▶ What you will do
Everything in the data that follows has to be repeated verbatim.
== Collected data ==
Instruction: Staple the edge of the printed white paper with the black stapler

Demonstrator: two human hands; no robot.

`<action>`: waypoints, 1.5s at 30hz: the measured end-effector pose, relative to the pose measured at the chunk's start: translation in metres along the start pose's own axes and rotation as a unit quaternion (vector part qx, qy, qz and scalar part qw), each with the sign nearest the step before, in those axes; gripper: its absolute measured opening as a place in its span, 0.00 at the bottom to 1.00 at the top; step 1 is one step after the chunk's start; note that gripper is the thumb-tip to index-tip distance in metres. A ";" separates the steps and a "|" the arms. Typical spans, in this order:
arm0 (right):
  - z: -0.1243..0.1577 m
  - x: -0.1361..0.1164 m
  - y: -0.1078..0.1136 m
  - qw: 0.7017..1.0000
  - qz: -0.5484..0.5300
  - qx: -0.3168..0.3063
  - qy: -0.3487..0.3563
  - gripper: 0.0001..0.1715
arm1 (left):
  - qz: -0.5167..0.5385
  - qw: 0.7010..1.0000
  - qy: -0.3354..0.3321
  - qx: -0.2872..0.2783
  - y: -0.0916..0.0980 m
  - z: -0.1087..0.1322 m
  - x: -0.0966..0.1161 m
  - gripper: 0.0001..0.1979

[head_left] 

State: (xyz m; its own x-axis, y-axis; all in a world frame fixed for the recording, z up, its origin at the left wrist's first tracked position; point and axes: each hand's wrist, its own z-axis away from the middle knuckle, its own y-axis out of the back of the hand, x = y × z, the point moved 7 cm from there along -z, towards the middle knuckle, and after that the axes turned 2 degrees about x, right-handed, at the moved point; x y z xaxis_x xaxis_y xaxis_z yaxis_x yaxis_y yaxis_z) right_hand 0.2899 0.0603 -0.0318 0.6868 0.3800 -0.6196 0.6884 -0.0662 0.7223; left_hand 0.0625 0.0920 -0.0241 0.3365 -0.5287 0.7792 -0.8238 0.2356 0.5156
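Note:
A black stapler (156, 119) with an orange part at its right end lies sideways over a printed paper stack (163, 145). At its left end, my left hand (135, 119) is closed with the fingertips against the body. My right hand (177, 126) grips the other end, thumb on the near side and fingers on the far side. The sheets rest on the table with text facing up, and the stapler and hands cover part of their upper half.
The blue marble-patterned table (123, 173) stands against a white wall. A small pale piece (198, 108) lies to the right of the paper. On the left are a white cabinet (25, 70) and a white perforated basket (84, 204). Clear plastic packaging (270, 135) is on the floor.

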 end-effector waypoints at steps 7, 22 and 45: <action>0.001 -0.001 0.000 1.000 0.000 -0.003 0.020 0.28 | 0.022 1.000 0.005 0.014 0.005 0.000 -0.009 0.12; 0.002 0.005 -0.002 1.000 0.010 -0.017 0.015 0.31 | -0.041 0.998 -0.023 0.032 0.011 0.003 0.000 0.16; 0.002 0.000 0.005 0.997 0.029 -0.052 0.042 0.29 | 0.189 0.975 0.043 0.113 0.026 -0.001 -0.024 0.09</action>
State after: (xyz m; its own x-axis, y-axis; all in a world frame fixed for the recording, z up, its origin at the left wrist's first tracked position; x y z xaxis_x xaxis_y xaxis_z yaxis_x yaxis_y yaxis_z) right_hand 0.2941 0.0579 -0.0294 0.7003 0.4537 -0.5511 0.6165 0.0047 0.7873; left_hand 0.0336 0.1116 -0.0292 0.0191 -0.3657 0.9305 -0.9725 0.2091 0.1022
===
▶ Solution to the problem
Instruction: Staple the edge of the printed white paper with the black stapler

Demonstrator: two human hands; no robot.

`<action>`: waypoints, 1.5s at 30hz: the measured end-effector pose, relative to the pose measured at the chunk's start: translation in metres along the start pose's own axes and rotation as a unit quaternion (vector part qx, qy, qz and scalar part qw), each with the sign nearest the step before, in those axes; gripper: its absolute measured opening as a place in its span, 0.00 at the bottom to 1.00 at the top; step 1 is one step after the chunk's start; note that gripper is the thumb-tip to index-tip distance in metres. A ";" separates the steps and a "|" the arms. Typical spans, in this order:
arm0 (right):
  - z: -0.1243..0.1577 m
  - x: -0.1361..0.1164 m
  - y: -0.1078..0.1136 m
  - qw: 0.7017..1.0000
  - qz: -0.5484..0.5300
  - qx: -0.3168..0.3063
  - qy: -0.3487..0.3563
  - gripper: 0.0001..0.1715
arm1 (left):
  - qz: -0.5167..0.5385
  - qw: 0.7010..1.0000
  - qy: -0.3354..0.3321
  - qx: -0.2872..0.2783
  - y: -0.0916..0.0980 m
  - z: -0.1087..0.1322 m
  - x: -0.0966..0.1161 m
  - gripper: 0.0001..0.1979

[head_left] 

State: (xyz m; its own x-axis, y-axis; all in a world frame fixed for the recording, z up, its origin at the left wrist's first tracked position; point and axes: each hand's wrist, its own z-axis away from the middle knuckle, its own y-axis out of the back of the hand, x = y × z, the point moved 7 cm from there along -z, towards the middle knuckle, and after that the axes turned 2 degrees about x, right-handed, at the moved point; x y z xaxis_x xaxis_y xaxis_z yaxis_x yaxis_y yaxis_z) right_hand 0.2899 0.0603 -0.0318 0.6868 0.3800 -0.6196 0.6884 -0.0662 0.7223; left_hand 0.0625 0.0920 -0.0241 0.3365 -0.5287 0.7792 -0.8238 0.2356 0.5156
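Note:
A black stapler (156, 119) with an orange part at its right end lies sideways over a printed paper stack (163, 145). At its left end, my left hand (135, 119) is closed with the fingertips against the body. My right hand (177, 126) grips the other end, thumb on the near side and fingers on the far side. The sheets rest on the table with text facing up, and the stapler and hands cover part of their upper half.
The blue marble-patterned table (123, 173) stands against a white wall. A small pale piece (198, 108) lies to the right of the paper. On the left are a white cabinet (25, 70) and a white perforated basket (84, 204). Clear plastic packaging (270, 135) is on the floor.
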
 end-effector waypoints at steps 7, 22 and 45: <action>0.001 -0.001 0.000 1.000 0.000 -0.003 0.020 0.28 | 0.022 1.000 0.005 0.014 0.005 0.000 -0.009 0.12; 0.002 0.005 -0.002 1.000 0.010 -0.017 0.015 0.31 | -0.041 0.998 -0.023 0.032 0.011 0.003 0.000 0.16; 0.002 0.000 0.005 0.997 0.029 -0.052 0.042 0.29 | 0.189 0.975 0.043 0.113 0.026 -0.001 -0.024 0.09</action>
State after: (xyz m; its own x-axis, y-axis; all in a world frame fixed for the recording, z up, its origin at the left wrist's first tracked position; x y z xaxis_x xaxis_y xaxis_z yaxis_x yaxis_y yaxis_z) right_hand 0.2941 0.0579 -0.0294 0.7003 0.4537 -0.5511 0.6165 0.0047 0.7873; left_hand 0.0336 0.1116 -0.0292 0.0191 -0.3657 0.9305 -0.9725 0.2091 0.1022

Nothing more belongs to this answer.